Pen to paper
All across China, reminders of the immense personality that was Chairman Mao persist. On the walls of the Forbidden City to the little red books that still exist in the millions in private. None, however, possibly capture the spirit of the great man. But this remarkable collection of handwritten notes – to be auctioned by Sotheby’s London on 11 July 2017 – might.
Dating from 1975, they reveal Mao the man’s interest and engagement with Classical Chinese literature as he entered his final years. A constant love throughout his life, even as outwardly he attempted to purge tradition through the Cultural Revolution, these notes are the fruit of meetings between Mao and Di Lu, a scholar from Mao’s native Hunan.

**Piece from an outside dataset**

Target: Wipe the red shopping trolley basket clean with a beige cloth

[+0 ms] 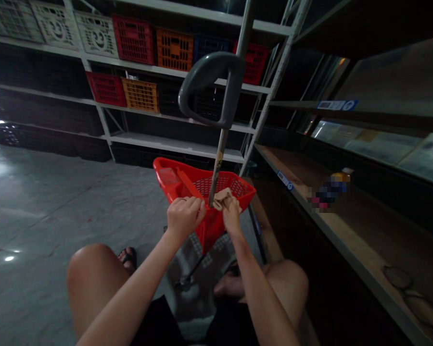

With his eyesight failing and with difficulty articulating words, the Party Central Committee tasked Di Lu to read classical works to Mao. But because verbal communication was challenging, she asked Mao to write his thoughts onto a notepad. These are those notes.
Capturing entire conversations on poetry and politics, including the poets Bai Juyi, Du Fu and Li Bai – all of whom described the plight of the common people – the notes passed into the ownership of Di Lu’s family. Next week they will appear at the English Literature, History, Children’s Books and Illustrations sale, with an estimated price range of £60,000-80,000 (RM333,600-444,800).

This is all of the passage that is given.